Карин морщит лоб, словно ей неприятна сама мысль о том, что можно бродить по лесу в тридцатиградусный мороз с винтовкой за плечами.
– Вполне возможно, – отвечает Малин. – Ведь это деньги. Когда я жила в Стокгольме, то часто спрашивала себя, откуда в магазинах свежая лосятина круглый год.
Карин направляет взгляд в сторону гаража.
– Похоже, то же самое и с машиной. Насколько можно судить сейчас.
– Кровь животных?
– Да.
– Спасибо, Карин, – говорит Малин, улыбаясь сама не зная чему.
Карин смущена.
Она поправляет шапку так, что показываются мочки ушей, в каждой из которых мерцает по маленькой сережке с тремя бриллиантами.
– С каких это пор, – спрашивает она, – мы стали благодарить друг друга за выполнение служебных обязанностей?
На полу магазина при бензоколонке выстроились черные мешки для мусора, наполненные оружием. «Это не обычный магазин, – думает Малин, – с горячей колбасой и хот-догами, а просто центр бензоколонки». Несколько обязательных плиток шоколада да гудящий в углу ржавый холодильник для напитков, остальное – моторные масла, запчасти, автомобильные аксессуары.
Янне бы здесь понравилось.
Винтовки из Хюскварны.
Гравюры с изображениями косуль и лосей, мужчин, пробирающихся сквозь лесную чащу, цветов.
Охотничьи ружья «смит-и-вессон».
Пистолеты «люгер», кольт и «ЗИГ-Зауэр Р-225» – штатное оружие полиции.
Ни маузеров, ни пневматических ружей. Насколько может судить Малин, здесь нет оружия, из которого могло быть прострелено окно Бенгта Андерссона.
В домах нашлись только охотничьи дробовики и ружья. Может, у братьев есть тайник в другом месте? Или же, несмотря на весь этот арсенал, они не имеют никакого отношения к выстрелу в окно, как и утверждают?
Самое интересное: два армейских автомата «Карл-Густав М/45» и ручная граната. «Похожа на яблоко, – замечает про себя Малин, – на неправильной формы яблоко нездорового зеленого цвета».
– Слово даю, что эти пистолеты и граната с оружейного склада в Кварне, который был ограблен пять лет назад, – говорит Бёрье. – Тогда было украдено десять таких пистолетов и ящик гранат.
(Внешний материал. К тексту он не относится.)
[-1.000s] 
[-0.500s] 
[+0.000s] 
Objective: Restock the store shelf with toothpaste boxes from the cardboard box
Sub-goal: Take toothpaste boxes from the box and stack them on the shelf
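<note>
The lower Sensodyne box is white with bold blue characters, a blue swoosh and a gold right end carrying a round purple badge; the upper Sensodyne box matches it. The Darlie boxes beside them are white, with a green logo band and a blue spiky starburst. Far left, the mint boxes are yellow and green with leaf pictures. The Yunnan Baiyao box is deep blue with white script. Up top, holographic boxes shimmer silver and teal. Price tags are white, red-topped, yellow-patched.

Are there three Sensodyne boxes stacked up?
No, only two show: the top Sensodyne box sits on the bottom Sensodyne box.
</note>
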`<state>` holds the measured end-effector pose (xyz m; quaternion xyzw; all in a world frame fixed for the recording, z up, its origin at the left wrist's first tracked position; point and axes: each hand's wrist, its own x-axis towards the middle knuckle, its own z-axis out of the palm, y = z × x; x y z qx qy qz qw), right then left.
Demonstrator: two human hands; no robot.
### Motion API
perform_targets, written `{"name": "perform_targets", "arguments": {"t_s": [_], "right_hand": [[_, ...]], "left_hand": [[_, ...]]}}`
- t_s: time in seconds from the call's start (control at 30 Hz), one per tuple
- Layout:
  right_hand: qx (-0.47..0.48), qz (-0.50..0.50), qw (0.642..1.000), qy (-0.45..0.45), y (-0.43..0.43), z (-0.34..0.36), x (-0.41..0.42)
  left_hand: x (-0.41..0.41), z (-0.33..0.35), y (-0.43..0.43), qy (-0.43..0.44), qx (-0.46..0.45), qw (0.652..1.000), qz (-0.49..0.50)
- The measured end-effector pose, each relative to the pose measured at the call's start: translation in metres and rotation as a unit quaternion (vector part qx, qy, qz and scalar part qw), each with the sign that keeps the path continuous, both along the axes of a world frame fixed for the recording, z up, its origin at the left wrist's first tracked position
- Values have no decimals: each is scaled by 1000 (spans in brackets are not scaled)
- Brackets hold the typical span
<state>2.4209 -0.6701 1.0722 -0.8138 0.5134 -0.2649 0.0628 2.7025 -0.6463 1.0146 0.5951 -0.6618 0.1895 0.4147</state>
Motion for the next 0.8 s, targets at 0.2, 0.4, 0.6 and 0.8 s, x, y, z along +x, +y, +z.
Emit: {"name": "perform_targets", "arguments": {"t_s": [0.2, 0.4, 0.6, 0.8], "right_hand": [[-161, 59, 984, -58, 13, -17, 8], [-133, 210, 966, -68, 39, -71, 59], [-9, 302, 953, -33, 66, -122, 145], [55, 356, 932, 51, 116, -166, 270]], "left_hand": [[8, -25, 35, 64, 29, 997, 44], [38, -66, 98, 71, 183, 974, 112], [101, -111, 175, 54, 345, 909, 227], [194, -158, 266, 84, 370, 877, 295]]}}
Черт меня возьми, если это не оттуда.
Он кашляет, бродит взад-вперед по комнате.
– Со всем этим они могли бы начать войну, – говорит Зак.
– А может, уже начали, – отвечает Бёрье, – когда повесили Бенгта Андерссона на дереве.
Якоб и Элиас Мюрвалли сидят по обе стороны от своей матери за кухонным столом в ее доме. На заднем плане – выдвинутые ящики, на тряпичном ковре на полу груды фарфоровой посуды.
Братья напряжены, словно в ожидании приказа, который надо будет выполнить любой ценой. «Совсем как на войне, – думает Малин, вспоминая слова Бёрье, – готовые вот-вот подняться из окопа и ринуться на врага».
Ракель Мюрвалль, почтенная матрона, сидит между ними: нижняя челюсть слегка выдвинута, голова откинута.
– Вы, Малин и Зак, берите этих, – сказал Свен Шёман. – Надавите на них, припугните.
Полицейские в форме ждут за дверью, в гостиной – на всякий случай.
Зак и Малин сидят напротив этой троицы. Все давно расписано, ход допроса – рутина. Все старо как мир: есть зло и есть добро. У Зака глаза волка, почуявшего запах крови посреди замерзшей равнины.
– Хоть самого черта.
– О’кей. А ты выдержишь?
– Рядом с тобой я спокойна, как слон.
Малин нагибается через стол, смотрит сначала на Якоба, потом на Элиаса и их мать.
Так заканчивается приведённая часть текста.